The expected answer is the full listing, repeated exactly and free of images.

*** Available data Section Begins ***

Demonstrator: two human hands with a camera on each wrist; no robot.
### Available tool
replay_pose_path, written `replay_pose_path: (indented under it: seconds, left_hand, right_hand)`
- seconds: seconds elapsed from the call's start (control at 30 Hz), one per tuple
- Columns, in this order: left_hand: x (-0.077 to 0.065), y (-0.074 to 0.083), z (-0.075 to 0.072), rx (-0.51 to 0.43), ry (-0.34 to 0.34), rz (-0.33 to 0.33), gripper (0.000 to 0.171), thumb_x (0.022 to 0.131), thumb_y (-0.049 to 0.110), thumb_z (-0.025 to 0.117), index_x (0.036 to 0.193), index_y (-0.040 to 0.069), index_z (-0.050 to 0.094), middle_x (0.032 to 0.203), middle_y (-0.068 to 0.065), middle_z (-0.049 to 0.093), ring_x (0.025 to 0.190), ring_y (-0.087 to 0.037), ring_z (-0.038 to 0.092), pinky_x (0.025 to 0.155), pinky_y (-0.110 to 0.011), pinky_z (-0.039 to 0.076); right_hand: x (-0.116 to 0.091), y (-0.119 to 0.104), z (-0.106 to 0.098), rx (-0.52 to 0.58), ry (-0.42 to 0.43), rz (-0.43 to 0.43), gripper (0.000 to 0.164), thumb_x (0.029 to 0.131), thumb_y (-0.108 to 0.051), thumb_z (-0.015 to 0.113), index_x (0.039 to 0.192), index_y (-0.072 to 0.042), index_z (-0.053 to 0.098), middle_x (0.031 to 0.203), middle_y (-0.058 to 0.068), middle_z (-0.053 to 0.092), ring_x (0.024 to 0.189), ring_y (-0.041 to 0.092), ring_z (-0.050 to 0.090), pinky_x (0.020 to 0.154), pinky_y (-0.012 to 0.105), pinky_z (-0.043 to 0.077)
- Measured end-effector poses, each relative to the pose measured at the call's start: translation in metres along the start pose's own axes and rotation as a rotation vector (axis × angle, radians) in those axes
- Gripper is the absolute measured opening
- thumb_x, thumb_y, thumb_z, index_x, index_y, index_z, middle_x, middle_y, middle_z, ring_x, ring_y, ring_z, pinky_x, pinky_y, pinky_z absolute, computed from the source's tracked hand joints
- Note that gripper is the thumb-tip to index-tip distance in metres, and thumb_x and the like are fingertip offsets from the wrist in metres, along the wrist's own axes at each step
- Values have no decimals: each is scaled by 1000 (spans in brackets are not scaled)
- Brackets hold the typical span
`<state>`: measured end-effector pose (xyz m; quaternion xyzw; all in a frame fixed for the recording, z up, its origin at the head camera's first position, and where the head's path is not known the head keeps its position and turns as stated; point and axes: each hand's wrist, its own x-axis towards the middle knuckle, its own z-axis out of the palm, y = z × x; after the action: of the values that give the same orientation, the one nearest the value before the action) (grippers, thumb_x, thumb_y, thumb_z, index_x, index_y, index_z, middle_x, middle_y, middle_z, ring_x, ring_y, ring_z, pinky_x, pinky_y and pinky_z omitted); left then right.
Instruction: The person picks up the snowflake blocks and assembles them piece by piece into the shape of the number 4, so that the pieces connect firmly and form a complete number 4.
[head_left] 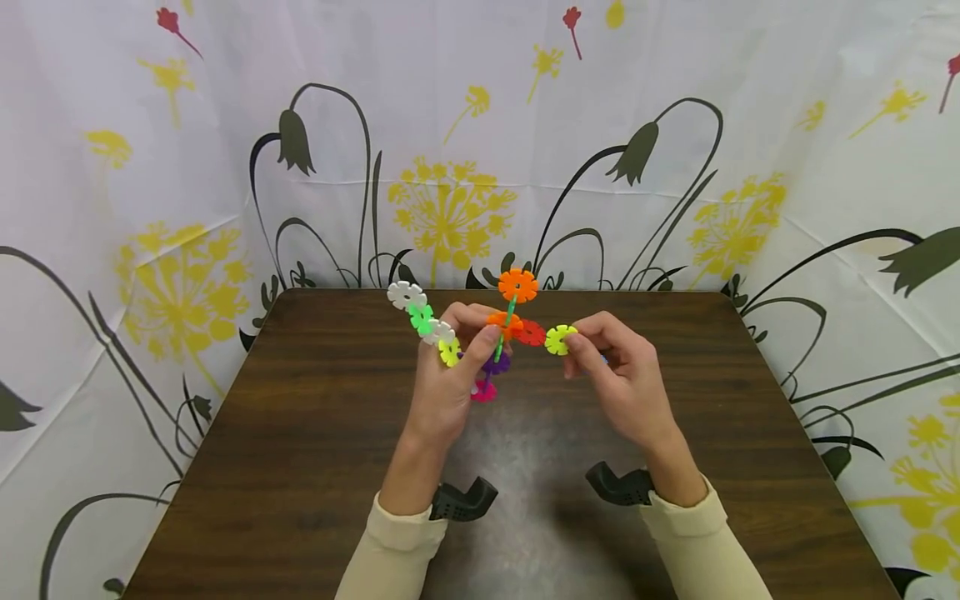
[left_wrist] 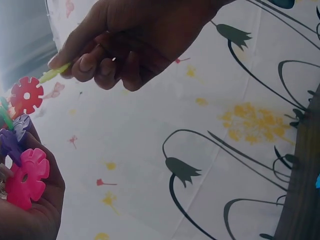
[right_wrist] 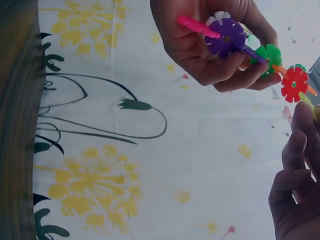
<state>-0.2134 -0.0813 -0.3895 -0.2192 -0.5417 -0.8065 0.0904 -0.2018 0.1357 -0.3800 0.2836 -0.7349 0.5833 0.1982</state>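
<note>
Above the table, my left hand (head_left: 444, 387) grips a branching build of notched plastic discs between thumb and fingers. A white disc (head_left: 406, 295) ends its left arm, and an orange disc (head_left: 517, 285) stands on top. Purple and a pink disc (left_wrist: 28, 178) hang low by the palm. Out to the right juts a red disc (head_left: 531, 333). My right hand (head_left: 628, 379) pinches a yellow-green disc (head_left: 558, 340) by its far side, edge-on to the red one. Their rims meet in the right wrist view; how deep the slots engage, I cannot tell.
A dark wooden table (head_left: 300, 500) lies under both hands. Behind and at the sides hangs a white curtain (head_left: 480, 125) with flower prints. Each wrist carries a black camera mount (head_left: 465, 500). A small blue bit (head_left: 604, 359) shows by the right fingers.
</note>
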Motion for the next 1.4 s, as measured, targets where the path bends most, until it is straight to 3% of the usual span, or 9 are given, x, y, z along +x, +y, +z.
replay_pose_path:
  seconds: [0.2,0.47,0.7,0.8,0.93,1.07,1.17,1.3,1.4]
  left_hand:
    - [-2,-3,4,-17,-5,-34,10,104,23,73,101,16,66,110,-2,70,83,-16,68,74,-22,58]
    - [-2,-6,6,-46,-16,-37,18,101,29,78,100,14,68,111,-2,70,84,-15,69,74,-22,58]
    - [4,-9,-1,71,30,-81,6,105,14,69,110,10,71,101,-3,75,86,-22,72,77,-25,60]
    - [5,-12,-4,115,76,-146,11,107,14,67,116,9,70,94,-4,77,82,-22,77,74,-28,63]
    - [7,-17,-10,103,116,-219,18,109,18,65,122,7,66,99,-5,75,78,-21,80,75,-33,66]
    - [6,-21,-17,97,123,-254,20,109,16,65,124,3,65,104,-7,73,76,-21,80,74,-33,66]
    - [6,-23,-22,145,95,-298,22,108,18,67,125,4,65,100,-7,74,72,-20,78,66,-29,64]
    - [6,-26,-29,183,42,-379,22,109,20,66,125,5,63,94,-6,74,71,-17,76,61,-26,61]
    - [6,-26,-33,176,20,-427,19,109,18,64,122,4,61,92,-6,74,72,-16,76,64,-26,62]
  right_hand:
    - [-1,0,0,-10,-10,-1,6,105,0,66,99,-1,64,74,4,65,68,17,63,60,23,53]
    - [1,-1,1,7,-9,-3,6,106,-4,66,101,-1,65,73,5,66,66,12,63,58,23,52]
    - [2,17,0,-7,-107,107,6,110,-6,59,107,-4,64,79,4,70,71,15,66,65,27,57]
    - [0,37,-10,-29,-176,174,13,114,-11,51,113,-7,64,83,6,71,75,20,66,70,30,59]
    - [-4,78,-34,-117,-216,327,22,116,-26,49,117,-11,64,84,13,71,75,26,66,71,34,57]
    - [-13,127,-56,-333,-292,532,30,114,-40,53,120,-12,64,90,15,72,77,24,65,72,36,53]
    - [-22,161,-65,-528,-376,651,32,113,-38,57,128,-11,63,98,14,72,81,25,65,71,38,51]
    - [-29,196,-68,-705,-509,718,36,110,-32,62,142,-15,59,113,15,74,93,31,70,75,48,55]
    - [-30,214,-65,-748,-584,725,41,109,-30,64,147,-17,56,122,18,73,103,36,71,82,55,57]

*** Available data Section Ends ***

Reply:
Demonstrator: two human hands with a camera on each wrist; no robot.
### Available tool
replay_pose_path, written `replay_pose_path: (indented under it: seconds, left_hand, right_hand)`
- seconds: seconds elapsed from the call's start (control at 30 Hz), one per tuple
- Columns, in this order: left_hand: x (-0.077 to 0.065), y (-0.074 to 0.083), z (-0.075 to 0.072), rx (-0.51 to 0.43), ry (-0.34 to 0.34), rz (-0.33 to 0.33), gripper (0.000 to 0.171), thumb_x (0.022 to 0.131), thumb_y (-0.049 to 0.110), thumb_z (-0.025 to 0.117), index_x (0.036 to 0.193), index_y (-0.040 to 0.069), index_z (-0.050 to 0.094), middle_x (0.032 to 0.203), middle_y (-0.068 to 0.065), middle_z (-0.049 to 0.093), ring_x (0.025 to 0.190), ring_y (-0.087 to 0.037), ring_z (-0.038 to 0.092), pinky_x (0.025 to 0.155), pinky_y (-0.110 to 0.011), pinky_z (-0.039 to 0.076); right_hand: x (-0.116 to 0.091), y (-0.119 to 0.104), z (-0.106 to 0.098), rx (-0.52 to 0.58), ry (-0.42 to 0.43), rz (-0.43 to 0.43), gripper (0.000 to 0.164), thumb_x (0.029 to 0.131), thumb_y (-0.108 to 0.051), thumb_z (-0.015 to 0.113), index_x (0.039 to 0.192), index_y (-0.072 to 0.042), index_z (-0.053 to 0.098), middle_x (0.031 to 0.203), middle_y (-0.058 to 0.068), middle_z (-0.053 to 0.092), ring_x (0.024 to 0.189), ring_y (-0.041 to 0.092), ring_z (-0.050 to 0.090), pinky_x (0.020 to 0.154), pinky_y (-0.012 to 0.105), pinky_z (-0.043 to 0.077)
- Measured end-effector poses, each relative to the pose measured at the call's start: translation in metres along the start pose's own axes and rotation as a rotation vector (axis × angle, radians) in those axes
- Gripper is the absolute measured opening
- thumb_x, thumb_y, thumb_z, index_x, index_y, index_z, middle_x, middle_y, middle_z, ring_x, ring_y, ring_z, pinky_x, pinky_y, pinky_z absolute, computed from the source's tracked hand joints
- Note that gripper is the thumb-tip to index-tip distance in metres, and thumb_x and the like are fingertip offsets from the wrist in metres, along the wrist's own axes at each step
- Values have no decimals: each is scaled by 1000 (spans in brackets are not scaled)
- Brackets hold the typical span
`<state>`: measured end-effector pose (xyz m; quaternion xyzw; all in a frame fixed for the recording, z up, its origin at the head camera's first position, and where the head's path is not known the head keeps its position and turns as stated; point and axes: each hand's wrist, its own x-axis towards the middle knuckle, its own z-axis out of the palm, y = z × x; after the action: of the values that give the same orientation, the one nearest the value before the action) (grippers, thumb_x, thumb_y, thumb_z, index_x, index_y, index_z, middle_x, middle_y, middle_z, ring_x, ring_y, ring_z, pinky_x, pinky_y and pinky_z omitted); left then right.
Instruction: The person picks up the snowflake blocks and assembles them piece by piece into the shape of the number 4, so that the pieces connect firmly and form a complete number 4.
[head_left] 
[left_wrist] 
[right_wrist] 
<state>-0.2134 -0.0813 -0.3895 -0.2192 -0.5417 -0.8065 0.0904 -0.2018 0.1357 -0.3800 0.2836 -0.7349 0.5833 0.1982</state>
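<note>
Above the table, my left hand (head_left: 444, 387) grips a branching build of notched plastic discs between thumb and fingers. A white disc (head_left: 406, 295) ends its left arm, and an orange disc (head_left: 517, 285) stands on top. Purple and a pink disc (left_wrist: 28, 178) hang low by the palm. Out to the right juts a red disc (head_left: 531, 333). My right hand (head_left: 628, 379) pinches a yellow-green disc (head_left: 558, 340) by its far side, edge-on to the red one. Their rims meet in the right wrist view; how deep the slots engage, I cannot tell.
A dark wooden table (head_left: 300, 500) lies under both hands. Behind and at the sides hangs a white curtain (head_left: 480, 125) with flower prints. Each wrist carries a black camera mount (head_left: 465, 500). A small blue bit (head_left: 604, 359) shows by the right fingers.
</note>
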Motion for the next 1.4 s, as measured, targets where the path bends most, until it is straight to 3% of the usual span, or 9 are given, x, y, z along +x, +y, +z.
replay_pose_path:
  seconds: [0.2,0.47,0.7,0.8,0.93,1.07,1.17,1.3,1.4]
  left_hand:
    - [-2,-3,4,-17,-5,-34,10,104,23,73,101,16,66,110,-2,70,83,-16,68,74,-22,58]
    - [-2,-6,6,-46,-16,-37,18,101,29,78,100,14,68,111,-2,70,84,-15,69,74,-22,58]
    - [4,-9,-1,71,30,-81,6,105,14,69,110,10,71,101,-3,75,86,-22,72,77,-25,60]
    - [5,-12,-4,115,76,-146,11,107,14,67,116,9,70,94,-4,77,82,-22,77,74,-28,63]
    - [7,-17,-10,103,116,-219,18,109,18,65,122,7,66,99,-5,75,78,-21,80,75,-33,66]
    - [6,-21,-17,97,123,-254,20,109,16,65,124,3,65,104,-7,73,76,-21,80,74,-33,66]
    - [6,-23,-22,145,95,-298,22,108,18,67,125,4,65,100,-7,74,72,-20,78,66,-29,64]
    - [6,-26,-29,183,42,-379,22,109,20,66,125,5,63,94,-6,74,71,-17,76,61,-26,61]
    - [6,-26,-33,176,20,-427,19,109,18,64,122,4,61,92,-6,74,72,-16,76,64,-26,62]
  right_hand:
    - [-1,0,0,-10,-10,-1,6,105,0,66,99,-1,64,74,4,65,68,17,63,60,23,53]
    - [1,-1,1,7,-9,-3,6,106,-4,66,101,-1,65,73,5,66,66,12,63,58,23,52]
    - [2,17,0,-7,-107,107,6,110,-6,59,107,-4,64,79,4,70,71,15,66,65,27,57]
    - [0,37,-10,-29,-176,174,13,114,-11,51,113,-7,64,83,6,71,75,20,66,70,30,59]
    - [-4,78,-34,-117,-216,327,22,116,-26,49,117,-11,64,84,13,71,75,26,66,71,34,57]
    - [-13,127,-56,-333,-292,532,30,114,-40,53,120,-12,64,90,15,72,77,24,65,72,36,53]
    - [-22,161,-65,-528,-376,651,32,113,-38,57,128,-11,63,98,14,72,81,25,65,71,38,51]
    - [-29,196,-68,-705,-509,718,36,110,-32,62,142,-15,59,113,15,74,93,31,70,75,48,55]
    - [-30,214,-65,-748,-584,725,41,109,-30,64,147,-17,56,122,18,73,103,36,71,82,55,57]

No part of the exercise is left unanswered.